§ What you need to do
Could you return all of the data exactly as given?

§ Recorded information
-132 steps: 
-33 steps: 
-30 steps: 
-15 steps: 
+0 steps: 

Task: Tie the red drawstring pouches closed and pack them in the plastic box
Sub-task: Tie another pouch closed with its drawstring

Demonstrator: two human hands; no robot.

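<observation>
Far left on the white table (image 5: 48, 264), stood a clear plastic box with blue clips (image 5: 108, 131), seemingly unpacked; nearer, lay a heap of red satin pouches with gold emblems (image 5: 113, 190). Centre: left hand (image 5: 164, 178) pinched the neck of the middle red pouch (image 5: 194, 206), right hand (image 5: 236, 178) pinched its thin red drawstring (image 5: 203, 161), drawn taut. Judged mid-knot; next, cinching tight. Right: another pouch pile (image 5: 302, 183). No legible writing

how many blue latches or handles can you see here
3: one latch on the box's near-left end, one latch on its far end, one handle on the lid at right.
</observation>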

§ Answer to this exercise
-132 steps: 
-33 steps: 
-30 steps: 
-15 steps: 
+0 steps: 

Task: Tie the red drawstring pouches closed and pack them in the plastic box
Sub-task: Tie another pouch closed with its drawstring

Demonstrator: two human hands; no robot.

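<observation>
Far left on the white table (image 5: 48, 264), stood a clear plastic box with blue clips (image 5: 108, 131), seemingly unpacked; nearer, lay a heap of red satin pouches with gold emblems (image 5: 113, 190). Centre: left hand (image 5: 164, 178) pinched the neck of the middle red pouch (image 5: 194, 206), right hand (image 5: 236, 178) pinched its thin red drawstring (image 5: 203, 161), drawn taut. Judged mid-knot; next, cinching tight. Right: another pouch pile (image 5: 302, 183). No legible writing

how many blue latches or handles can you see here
3: one latch on the box's near-left end, one latch on its far end, one handle on the lid at right.
</observation>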

The exercise is complete with this answer.